Dataset records
—————

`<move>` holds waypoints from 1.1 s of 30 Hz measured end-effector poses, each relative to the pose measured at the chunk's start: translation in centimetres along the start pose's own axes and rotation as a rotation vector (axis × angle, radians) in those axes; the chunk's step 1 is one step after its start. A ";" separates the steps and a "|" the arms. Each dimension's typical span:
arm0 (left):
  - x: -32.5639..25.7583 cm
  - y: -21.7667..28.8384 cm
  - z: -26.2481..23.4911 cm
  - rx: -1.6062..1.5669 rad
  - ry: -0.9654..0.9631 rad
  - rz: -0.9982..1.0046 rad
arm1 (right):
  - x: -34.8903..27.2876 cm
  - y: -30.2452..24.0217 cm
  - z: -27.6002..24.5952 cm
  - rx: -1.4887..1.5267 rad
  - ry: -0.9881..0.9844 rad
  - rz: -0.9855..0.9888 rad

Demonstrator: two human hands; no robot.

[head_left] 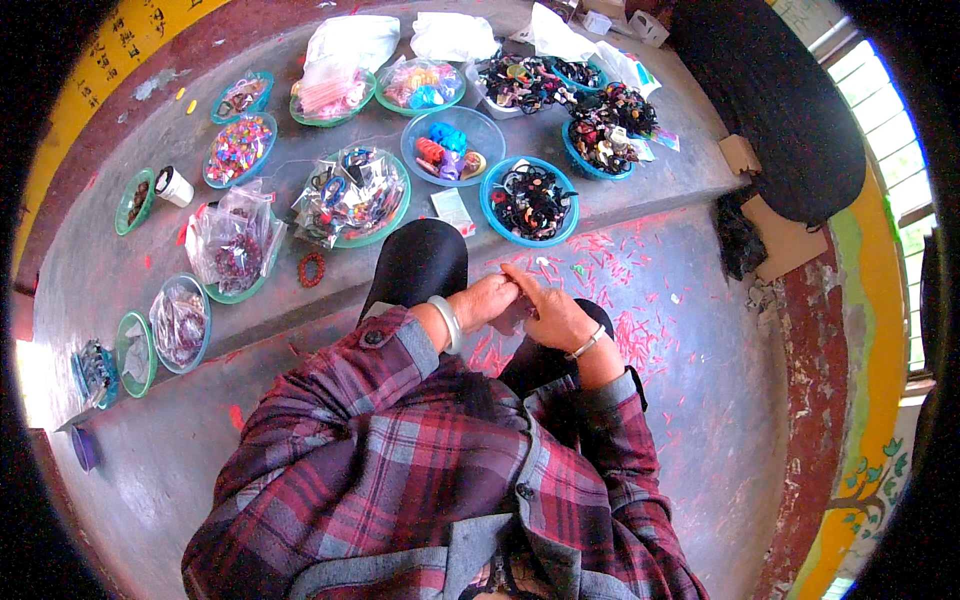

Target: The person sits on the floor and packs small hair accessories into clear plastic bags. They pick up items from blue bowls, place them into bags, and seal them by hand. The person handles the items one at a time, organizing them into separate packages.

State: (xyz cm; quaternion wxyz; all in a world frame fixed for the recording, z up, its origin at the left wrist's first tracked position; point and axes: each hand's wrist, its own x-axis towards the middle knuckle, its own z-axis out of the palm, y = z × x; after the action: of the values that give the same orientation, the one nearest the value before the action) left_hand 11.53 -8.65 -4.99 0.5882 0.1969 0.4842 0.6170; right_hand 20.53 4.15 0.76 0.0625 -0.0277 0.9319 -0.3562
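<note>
My left hand (486, 303) and my right hand (556, 318) meet in front of my knees. The left fingers are curled closed, and the right index finger reaches across to the left fingertips. A small, pale pinkish piece (512, 320) shows just below where the hands meet; its kind cannot be made out. Nearest ahead, a blue bowl (487, 215) holds a tangle of black bands. Beside it on the ledge lies a small flat clear packet (453, 212). Many thin red scraps (635, 335) lie scattered over the floor around my right knee.
Bowls line the raised concrete ledge (330, 262): beads (240, 150), bagged trinkets (350, 195), coloured coils (448, 150), black hair bands (605, 130). A red beaded bracelet (312, 269) lies near its edge. White bags (353, 42) stand behind. At right are a black bag (740, 235) and cardboard (790, 240).
</note>
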 end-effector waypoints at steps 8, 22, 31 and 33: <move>-0.4 0.9 0.4 -0.136 0.066 0.025 | -1.5 -0.8 -2.4 0.301 0.127 0.189; 0.6 -0.4 -0.4 -0.089 0.076 -0.016 | -1.2 -1.1 -1.3 -0.209 0.453 0.128; 0.2 0.1 0.5 -0.062 0.041 -0.026 | 0.2 -0.7 -0.7 -0.030 0.439 0.028; 0.1 0.2 0.3 -0.074 0.008 -0.026 | 0.3 -0.4 -0.5 -0.024 0.446 0.033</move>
State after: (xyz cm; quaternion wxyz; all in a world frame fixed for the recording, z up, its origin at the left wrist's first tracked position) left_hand 11.62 -8.39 -4.69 0.6012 0.1662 0.4660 0.6275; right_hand 20.18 4.17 1.38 -0.1397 0.0665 0.9272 -0.3411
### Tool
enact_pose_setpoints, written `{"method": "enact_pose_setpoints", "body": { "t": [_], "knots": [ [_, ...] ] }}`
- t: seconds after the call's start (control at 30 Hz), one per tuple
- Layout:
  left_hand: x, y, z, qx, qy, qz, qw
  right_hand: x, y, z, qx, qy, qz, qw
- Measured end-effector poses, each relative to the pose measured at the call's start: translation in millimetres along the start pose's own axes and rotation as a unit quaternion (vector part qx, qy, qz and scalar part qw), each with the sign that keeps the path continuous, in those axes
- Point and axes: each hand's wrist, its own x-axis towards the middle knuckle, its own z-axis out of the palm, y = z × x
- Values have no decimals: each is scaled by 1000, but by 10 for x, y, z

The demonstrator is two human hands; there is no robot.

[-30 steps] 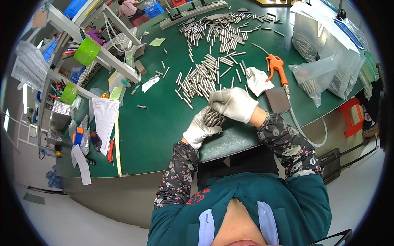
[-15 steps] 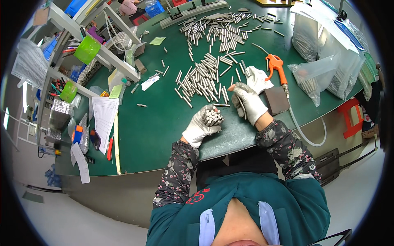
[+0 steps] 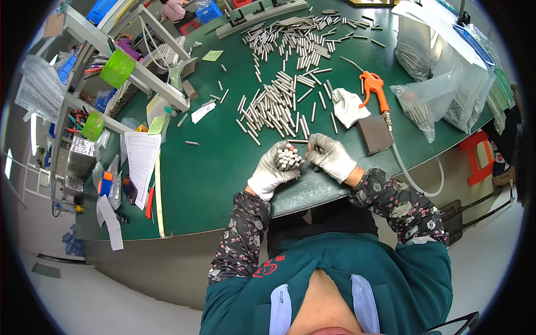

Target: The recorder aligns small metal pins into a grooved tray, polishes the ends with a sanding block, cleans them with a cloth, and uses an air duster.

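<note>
In my left hand (image 3: 270, 172), gloved in white, is an upright bundle of metal pins (image 3: 288, 159), its pale round ends facing up. My right hand (image 3: 331, 157), also gloved, is closed just right of the bundle, fingertips pinched together. What sits in that pinch is hidden by the fingers and the shadow beneath. Beyond both hands spreads a loose pile of steel pins (image 3: 271, 109). One single pin (image 3: 334, 123) lies apart, just past my right hand. A grey metal plate (image 3: 310, 195) covers the table edge below my hands.
An orange air gun (image 3: 375, 89) with a hose, a white cloth (image 3: 349, 108) and a brown block (image 3: 375, 134) lie to the right. Plastic bags of pins (image 3: 419, 106) stand farther right. Paper sheets (image 3: 139, 159) and a shelf frame (image 3: 131, 72) occupy the left. More pins (image 3: 301, 42) lie far back.
My right hand has moved left and nearer to me, from beside the cloth to next to the bundle. The single pin past it now shows. My left hand stays nearly in place.
</note>
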Motion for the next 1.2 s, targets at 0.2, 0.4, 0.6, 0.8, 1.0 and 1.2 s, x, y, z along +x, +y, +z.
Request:
{"method": "enact_pose_setpoints", "body": {
  "t": [0.2, 0.4, 0.6, 0.8, 1.0, 1.2],
  "knots": [
    [2, 47, 30, 13, -15, -6, 1000, 47, -218, -34, 137, 8, 126, 982],
    [-6, 112, 80, 5, 0, -24, 1000, 59, -290, 20, 194, 11, 186, 963],
    [-13, 117, 91, 5, 2, -16, 1000, 72, -363, 47, 182, -7, 211, 960],
    [-6, 132, 87, 23, 4, -35, 999, 56, -365, 30, 158, -27, 212, 964],
    [1, 32, 47, 17, 6, 15, 1000, 22, -440, 27, 164, -27, 232, 958],
    [6, -39, -50, 39, 1, 30, 999, -49, -451, 48, 210, -58, 203, 955]
  ]
}}
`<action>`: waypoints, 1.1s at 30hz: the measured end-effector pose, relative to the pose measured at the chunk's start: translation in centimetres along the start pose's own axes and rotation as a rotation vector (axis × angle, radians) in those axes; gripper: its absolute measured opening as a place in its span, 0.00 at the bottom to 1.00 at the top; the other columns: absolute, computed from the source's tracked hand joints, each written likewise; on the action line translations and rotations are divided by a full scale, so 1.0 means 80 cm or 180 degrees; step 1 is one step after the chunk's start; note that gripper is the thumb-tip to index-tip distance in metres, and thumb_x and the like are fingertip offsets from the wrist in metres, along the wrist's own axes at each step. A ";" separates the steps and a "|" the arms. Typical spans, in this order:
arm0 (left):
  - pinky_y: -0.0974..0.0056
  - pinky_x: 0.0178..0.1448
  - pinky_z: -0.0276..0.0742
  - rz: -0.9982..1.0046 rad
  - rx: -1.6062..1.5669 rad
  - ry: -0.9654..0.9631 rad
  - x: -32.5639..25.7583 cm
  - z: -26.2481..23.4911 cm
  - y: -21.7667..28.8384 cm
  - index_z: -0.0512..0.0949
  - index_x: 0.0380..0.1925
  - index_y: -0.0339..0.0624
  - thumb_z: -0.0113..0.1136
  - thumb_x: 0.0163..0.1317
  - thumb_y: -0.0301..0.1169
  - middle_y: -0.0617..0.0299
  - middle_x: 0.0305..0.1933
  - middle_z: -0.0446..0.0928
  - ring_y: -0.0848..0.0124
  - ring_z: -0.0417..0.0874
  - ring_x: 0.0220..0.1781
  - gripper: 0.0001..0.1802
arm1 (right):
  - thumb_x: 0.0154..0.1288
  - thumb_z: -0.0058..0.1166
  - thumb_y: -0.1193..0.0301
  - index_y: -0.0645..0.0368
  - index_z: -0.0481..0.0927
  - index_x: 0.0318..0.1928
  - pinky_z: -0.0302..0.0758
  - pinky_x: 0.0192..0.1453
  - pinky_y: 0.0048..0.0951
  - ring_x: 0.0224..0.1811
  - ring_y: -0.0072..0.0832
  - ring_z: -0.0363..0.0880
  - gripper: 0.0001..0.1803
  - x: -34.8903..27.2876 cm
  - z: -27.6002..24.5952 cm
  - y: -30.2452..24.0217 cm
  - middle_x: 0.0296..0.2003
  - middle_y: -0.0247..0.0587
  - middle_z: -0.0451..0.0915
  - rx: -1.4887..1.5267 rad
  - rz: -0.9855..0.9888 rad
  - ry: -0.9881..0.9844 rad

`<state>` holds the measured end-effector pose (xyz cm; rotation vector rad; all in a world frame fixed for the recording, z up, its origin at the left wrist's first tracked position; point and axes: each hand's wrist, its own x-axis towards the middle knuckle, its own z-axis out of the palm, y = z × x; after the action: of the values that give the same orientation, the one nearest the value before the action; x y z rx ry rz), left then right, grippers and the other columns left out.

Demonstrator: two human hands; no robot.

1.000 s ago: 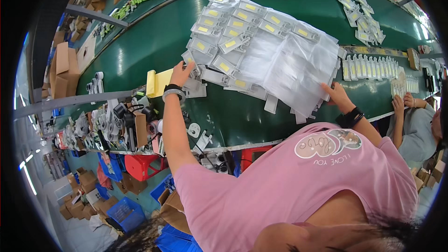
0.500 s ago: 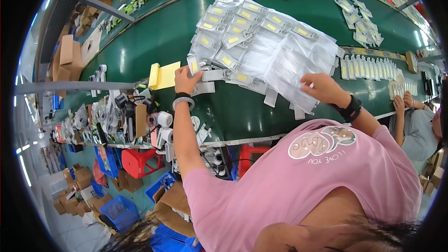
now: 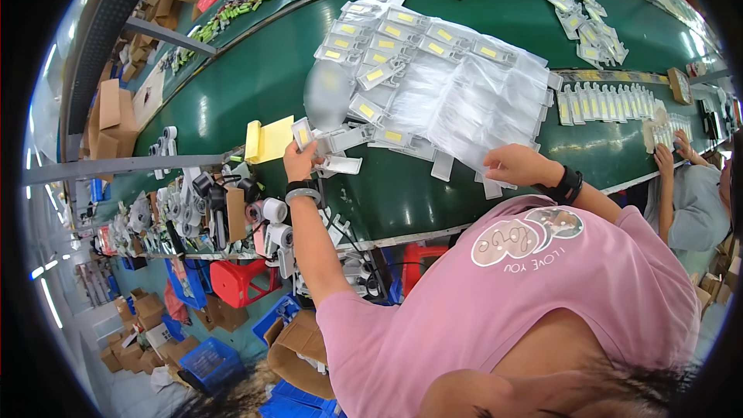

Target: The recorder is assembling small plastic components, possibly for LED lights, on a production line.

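My left hand (image 3: 299, 161) is closed on a small clear plastic panel (image 3: 303, 133) with a pale yellow patch, held upright beside the yellow sticky sheet (image 3: 275, 139). A few more clear panels (image 3: 340, 164) lie just right of its fingers. My right hand (image 3: 517, 165) hovers at the near edge of a white plastic film sheet (image 3: 480, 104), its fingers loosely bent and apart, with nothing seen in them. Rows of similar panels with yellow patches (image 3: 376, 75) lie on the left and upper part of that sheet. A grey blur hides some panels at its left.
A green worktable (image 3: 255, 85) runs across. A row of panels (image 3: 607, 103) and a pile of panels (image 3: 592, 31) lie at the right, near a co-worker's hands (image 3: 672, 152). White lamp-like parts (image 3: 275, 210) crowd the table's left edge, by a metal bar (image 3: 124, 169). A red stool (image 3: 241, 282) stands below.
My left hand has drawn slightly left and down with the panel, away from the panels on the sheet. My right hand has shifted a little lower and left.
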<state>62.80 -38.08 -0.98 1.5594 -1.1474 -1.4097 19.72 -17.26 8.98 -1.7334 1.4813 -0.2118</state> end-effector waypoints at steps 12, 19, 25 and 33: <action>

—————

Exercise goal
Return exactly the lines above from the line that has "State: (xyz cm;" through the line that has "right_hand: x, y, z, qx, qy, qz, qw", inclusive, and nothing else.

Written solution
State: (xyz cm; quaternion wxyz; all in a world frame fixed for the recording, z up, its origin at the left wrist's first tracked position; point and axes: each hand's wrist, its own x-axis towards the middle knuckle, its own z-axis out of the palm, y = z × x; after the action: of the values that give the same orientation, the one nearest the value before the action) left_hand 11.53 -8.65 -4.99 0.5882 0.1969 0.4842 0.6170; right_hand 20.53 4.15 0.76 0.0625 -0.0277 0.9319 -0.3562
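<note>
My left hand (486, 303) and my right hand (556, 318) meet in front of my knees. The left fingers are curled closed, and the right index finger reaches across to the left fingertips. A small, pale pinkish piece (512, 320) shows just below where the hands meet; its kind cannot be made out. Nearest ahead, a blue bowl (487, 215) holds a tangle of black bands. Beside it on the ledge lies a small flat clear packet (453, 212). Many thin red scraps (635, 335) lie scattered over the floor around my right knee.
Bowls line the raised concrete ledge (330, 262): beads (240, 150), bagged trinkets (350, 195), coloured coils (448, 150), black hair bands (605, 130). A red beaded bracelet (312, 269) lies near its edge. White bags (353, 42) stand behind. At right are a black bag (740, 235) and cardboard (790, 240).
</note>
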 end-effector waypoints at steps 8, 22, 31 and 33: <move>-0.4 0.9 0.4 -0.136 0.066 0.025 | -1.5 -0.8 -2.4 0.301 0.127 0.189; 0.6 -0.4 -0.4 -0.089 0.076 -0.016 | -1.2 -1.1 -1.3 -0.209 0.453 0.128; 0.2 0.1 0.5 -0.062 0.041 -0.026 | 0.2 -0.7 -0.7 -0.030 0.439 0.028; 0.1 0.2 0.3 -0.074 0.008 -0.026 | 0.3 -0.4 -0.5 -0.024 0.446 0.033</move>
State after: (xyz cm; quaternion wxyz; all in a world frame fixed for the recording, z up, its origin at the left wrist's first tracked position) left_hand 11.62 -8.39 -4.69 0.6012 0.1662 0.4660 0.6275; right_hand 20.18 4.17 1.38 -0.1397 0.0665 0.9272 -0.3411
### Tool
enact_pose_setpoints, written `{"method": "enact_pose_setpoints", "body": { "t": [_], "knots": [ [_, ...] ] }}`
- t: seconds after the call's start (control at 30 Hz), one per tuple
- Layout:
  left_hand: x, y, z, qx, qy, qz, qw
  right_hand: x, y, z, qx, qy, qz, qw

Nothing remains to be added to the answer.